So instead of launching a new microVM per execution, I boot Firecracker once with Python and numpy already loaded, then snapshot the full VM state. Every execution after that creates a new KVM VM backed by a `MAP_PRIVATE` mapping of the snapshot memory, so Linux gives me copy-on-write pages automatically.
That means each sandbox starts from an already-running Python process inside a real VM, runs the code, and exits.
These are real KVM VMs, not containers: separate guest kernel, separate guest memory, separate page tables. When a VM writes to memory, it gets a private copy of that page.
The hard part was not CoW itself. The hard part was resuming the snapshotted VM correctly.
Rust, Apache 2.0.
Oh right, because that's not in the training set.
If you're building agents on Windows and want to give it a spin, reach out for early access.
fill this out - https://docs.google.com/forms/d/e/1FAIpQLSfoK-77-VpfsMubw8F4...
Put under use case HN thread and i'll ping you back
The tricky part we keep running into with agent sandboxes is that code execution is just one piece, bcs agents also need file system access, memory, git, a pty, and a bunch of other tools all wired up and isolated together. That's where things get hairy fast.
That said, I have seen several use cases where people want a VM for something minimal, like a python interpreter, and this is absolutely the sort of approach they should be using. Lot of promise here, excited to see how far you can push it!
Fast startup is nice. If the workload is "run plain Python on a trusted codebase" you win, but once it gets hairier the maintenance overhead sends you straight back to yak shaving.
We believe the fix here is to mount the base image as a read-only block device, then mount a read-write block device overlay. We have not rolled it out yet because there are some edge cases we are working through, and we convinced ourselves we could rework images after the fact onto a base image.
Right now our big win from copy-on-write is cloning VMs. You can `ssh exe.dev cp curvm newvm` in about a second to split your computer into a new one. It enables a lot of great workflows.
i am not following, why isn't it practical?
https://codesandbox.io/blog/how-we-clone-a-running-vm-in-2-s...
Are there parallels?
The first version we launched used the exact same approach (MAP_PRIVATE). Later on, we bypassed the file system by using shared memory and using userfaultfd because ultimately the NVMe became the bottleneck (https://codesandbox.io/blog/cloning-microvms-using-userfault... and https://codesandbox.io/blog/how-we-scale-our-microvm-infrast...).
More than the sub ms startup time the 258kb of ram per VM is huge.
On Firecracker version: tested with v1.12, but the vmstate parser auto-detects offsets rather than hardcoding them, so it should work across versions.
https://codesandbox.io/blog/how-we-clone-a-running-vm-in-2-s...
I think the the main things to watch are fault storms at resume (all vCPUs hitting missing pages at once) and handler throughput if you're serving pages over the network instead of local mmap.

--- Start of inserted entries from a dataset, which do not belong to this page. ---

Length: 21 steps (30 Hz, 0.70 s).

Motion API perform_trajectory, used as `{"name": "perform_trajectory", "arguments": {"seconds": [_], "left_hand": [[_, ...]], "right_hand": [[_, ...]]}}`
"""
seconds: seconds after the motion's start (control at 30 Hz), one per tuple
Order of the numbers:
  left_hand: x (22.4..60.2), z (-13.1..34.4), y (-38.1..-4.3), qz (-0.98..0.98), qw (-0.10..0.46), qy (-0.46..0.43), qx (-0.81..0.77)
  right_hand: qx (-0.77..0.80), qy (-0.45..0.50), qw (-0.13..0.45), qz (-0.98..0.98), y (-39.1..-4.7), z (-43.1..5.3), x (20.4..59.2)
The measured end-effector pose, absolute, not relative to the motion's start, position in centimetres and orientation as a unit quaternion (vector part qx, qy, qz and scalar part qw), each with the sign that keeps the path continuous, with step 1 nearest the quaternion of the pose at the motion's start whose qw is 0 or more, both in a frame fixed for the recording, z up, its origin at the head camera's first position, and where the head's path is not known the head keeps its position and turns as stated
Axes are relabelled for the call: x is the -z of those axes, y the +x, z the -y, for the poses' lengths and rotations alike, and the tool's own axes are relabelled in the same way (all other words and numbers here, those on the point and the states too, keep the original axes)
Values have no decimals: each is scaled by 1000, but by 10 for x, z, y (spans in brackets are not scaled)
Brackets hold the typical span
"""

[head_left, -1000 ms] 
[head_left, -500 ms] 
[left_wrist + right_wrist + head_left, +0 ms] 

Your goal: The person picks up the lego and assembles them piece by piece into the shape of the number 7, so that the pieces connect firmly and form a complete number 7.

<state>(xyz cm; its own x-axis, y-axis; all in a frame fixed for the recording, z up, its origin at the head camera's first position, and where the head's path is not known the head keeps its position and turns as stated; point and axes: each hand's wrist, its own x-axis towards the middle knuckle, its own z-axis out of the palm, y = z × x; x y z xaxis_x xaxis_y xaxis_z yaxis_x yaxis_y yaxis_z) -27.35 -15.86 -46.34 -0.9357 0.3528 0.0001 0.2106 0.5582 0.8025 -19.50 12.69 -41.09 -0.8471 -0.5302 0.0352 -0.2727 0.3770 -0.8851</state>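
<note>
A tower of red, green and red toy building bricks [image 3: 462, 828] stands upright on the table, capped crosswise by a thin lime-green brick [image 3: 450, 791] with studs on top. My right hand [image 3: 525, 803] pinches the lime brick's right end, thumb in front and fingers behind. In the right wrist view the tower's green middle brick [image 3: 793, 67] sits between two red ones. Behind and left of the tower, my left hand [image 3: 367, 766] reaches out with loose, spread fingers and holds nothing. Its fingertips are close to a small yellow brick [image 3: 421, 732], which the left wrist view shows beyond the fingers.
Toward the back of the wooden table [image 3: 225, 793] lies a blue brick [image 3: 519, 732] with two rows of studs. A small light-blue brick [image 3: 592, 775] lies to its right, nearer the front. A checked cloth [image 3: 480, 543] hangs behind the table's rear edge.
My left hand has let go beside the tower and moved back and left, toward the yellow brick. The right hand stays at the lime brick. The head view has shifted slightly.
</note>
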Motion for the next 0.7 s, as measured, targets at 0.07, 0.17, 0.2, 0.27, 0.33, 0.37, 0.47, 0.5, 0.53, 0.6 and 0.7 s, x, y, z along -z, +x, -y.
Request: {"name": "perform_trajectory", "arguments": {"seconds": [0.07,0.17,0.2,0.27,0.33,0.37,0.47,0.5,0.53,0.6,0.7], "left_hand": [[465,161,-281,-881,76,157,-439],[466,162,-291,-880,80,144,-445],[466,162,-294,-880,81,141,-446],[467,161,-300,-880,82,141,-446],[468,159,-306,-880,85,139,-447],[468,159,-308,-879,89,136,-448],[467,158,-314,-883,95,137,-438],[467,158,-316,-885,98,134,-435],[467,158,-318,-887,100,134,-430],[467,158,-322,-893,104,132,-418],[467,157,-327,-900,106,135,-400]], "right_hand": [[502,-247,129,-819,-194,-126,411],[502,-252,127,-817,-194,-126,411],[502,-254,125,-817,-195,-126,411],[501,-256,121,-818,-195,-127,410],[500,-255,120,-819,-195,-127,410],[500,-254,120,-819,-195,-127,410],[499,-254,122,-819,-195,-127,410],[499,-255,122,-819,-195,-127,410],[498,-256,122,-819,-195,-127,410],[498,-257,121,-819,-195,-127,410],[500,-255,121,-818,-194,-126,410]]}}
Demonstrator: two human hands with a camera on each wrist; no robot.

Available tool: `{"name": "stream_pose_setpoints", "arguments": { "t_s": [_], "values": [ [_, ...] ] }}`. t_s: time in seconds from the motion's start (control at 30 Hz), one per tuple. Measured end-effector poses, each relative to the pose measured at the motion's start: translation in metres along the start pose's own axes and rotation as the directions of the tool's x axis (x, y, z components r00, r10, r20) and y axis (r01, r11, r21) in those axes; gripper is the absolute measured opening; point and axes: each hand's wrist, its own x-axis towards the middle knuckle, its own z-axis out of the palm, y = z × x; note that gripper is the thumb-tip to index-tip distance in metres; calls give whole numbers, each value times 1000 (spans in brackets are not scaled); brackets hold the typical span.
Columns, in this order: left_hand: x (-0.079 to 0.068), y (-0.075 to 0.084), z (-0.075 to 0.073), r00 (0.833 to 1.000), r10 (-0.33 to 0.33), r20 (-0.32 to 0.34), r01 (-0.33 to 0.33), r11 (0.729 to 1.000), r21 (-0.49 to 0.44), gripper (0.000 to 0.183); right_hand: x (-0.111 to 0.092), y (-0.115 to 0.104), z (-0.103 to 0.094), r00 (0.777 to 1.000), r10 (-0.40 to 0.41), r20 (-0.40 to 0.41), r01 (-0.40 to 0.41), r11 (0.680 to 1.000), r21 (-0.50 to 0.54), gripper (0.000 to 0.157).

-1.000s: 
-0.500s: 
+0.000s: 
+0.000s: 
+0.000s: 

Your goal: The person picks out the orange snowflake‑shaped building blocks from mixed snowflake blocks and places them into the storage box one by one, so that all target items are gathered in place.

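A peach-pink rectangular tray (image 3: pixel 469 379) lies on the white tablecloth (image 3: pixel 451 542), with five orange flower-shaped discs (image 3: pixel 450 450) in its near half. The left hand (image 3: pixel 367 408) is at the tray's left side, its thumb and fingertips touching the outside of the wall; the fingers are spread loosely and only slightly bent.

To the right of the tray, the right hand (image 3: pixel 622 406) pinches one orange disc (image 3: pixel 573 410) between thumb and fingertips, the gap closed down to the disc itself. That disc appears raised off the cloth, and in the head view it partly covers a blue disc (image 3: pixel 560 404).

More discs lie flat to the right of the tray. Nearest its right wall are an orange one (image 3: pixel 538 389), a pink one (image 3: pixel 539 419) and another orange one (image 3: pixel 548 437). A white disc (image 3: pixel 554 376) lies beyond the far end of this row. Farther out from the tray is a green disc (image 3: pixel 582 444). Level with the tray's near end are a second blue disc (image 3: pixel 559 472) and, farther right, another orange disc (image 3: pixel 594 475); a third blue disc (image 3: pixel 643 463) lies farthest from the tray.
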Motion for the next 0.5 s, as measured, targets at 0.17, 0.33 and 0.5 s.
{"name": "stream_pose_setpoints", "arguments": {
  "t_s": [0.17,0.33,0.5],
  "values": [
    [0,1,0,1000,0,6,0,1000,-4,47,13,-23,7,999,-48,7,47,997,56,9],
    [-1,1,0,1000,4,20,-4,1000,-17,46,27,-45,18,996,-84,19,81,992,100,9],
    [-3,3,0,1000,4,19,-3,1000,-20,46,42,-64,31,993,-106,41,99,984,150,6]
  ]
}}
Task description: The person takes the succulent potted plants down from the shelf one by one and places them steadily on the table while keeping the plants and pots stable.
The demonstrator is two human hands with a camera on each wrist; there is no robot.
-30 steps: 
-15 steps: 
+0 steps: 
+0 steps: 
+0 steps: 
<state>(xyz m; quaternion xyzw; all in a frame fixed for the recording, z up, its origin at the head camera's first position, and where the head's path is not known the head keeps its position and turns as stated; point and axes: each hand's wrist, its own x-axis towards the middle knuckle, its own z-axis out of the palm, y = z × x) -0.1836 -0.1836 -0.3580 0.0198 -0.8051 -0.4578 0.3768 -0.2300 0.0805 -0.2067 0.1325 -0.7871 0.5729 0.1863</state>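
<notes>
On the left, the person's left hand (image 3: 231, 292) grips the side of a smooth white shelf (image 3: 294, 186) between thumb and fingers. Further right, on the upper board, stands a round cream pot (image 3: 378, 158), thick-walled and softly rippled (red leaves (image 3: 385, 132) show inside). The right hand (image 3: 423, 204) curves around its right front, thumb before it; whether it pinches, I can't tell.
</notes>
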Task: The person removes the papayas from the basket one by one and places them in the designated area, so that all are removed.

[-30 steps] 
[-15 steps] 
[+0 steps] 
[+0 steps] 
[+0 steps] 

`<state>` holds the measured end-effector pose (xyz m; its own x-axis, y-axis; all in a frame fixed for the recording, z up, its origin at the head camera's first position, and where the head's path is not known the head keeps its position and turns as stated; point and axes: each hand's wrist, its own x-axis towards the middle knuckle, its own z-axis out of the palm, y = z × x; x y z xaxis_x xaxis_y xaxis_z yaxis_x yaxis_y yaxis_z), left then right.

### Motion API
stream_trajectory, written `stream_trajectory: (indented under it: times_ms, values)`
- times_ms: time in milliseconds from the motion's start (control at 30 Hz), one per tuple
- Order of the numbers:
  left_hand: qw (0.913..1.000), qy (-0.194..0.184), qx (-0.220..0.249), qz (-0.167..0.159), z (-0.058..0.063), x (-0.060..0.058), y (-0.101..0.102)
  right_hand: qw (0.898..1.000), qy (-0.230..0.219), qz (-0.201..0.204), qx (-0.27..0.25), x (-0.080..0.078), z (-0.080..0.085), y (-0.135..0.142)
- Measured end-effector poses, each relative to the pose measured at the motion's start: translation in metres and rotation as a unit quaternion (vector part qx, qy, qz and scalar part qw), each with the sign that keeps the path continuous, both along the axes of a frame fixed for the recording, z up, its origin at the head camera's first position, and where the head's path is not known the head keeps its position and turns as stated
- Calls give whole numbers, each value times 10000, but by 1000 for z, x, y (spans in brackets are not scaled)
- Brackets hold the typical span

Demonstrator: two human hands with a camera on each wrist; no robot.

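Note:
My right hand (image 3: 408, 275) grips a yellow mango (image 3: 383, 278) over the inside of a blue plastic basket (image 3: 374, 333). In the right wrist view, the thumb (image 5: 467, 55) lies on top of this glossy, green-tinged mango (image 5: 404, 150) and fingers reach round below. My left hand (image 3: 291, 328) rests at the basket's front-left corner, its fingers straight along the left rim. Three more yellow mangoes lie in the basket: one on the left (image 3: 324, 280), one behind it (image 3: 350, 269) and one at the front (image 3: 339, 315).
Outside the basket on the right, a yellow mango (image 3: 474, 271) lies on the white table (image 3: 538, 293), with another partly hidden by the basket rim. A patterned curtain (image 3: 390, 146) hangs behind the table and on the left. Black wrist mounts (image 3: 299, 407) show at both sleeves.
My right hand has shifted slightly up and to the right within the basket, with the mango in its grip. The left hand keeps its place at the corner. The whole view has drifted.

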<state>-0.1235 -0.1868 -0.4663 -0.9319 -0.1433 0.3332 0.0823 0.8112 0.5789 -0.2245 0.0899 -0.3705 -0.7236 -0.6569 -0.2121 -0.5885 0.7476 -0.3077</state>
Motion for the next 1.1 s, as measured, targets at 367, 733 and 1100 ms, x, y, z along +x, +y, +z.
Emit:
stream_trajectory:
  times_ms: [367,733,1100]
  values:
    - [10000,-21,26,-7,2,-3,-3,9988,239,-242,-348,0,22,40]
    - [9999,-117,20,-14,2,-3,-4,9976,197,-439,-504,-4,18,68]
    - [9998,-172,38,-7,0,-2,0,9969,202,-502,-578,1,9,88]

I think its less likely to happen when you fork a brand new VM vs say a VM that has been doing things for 5 mins.
Also interestingly, Cloud Hypervisor couldn't use MAP_PRIVATE for this because it breaks VFIO/vhost-user bindings. Firecracker's simpler device model is nice for cases like this.
[1] https://www.shayon.dev/post/2026/65/linux-page-faults-mmap-a...
Now I want the ability to freeze the VM cryogenically and move it to another machine automagically, defrosting and running as seamlessly as possible.
I know this is gonna happen soon enough, I've been waiting since the death of TandemOS for just this feature ..
I keep thinking I need to see if CRIU (checkpoint restore in userspace) is going to work here. So I can put work down for longer time, be able to close & restore instances sort of on-demand.
I don't really love the idea of using VMs more, but I super love this project. Heck yes forking our processes/VMs.
On snapshot staleness: yes, forks inherit all internal state including RNG seeds. For dependency updates you rebuild the template (~15s). No incremental update - full re-snapshot, similar to rebuilding a Docker image.
On the memory number: 265KB is the fork overhead before any code runs. Under real workloads we measured 3.5MB for a trivial print(), ~27MB for numpy operations. But 93% of pages stay shared across forks via CoW. We measured 100 VMs each running numpy sharing 2.4GB of read-only pages with only 1.75MB private per VM. So the real comparison to E2B's ~128MB is more like 3-27MB depending on workload, with most of the runtime memory shared.
The firecracker team wrote a very good paper about addressing this when they added snapshot support.
https://git.kernel.org/pub/scm/linux/kernel/git/torvalds/lin...
So that just (!) leaves userspace PRNGs.
The old fastCGI trick is to buffer the forking by idling a half a dozen or ten copies of the process and initialize new instances in the background while the existing pool is servicing new requests. By my count we are reinventing fastCGI for at least the fourth time.
Long running tasks are less sensitive to the startup delays because we care a lot about a 4 second task taking an extra five seconds and we care much less about a 1 minute task taking 1:05. It amortizes out even in Little’s Law.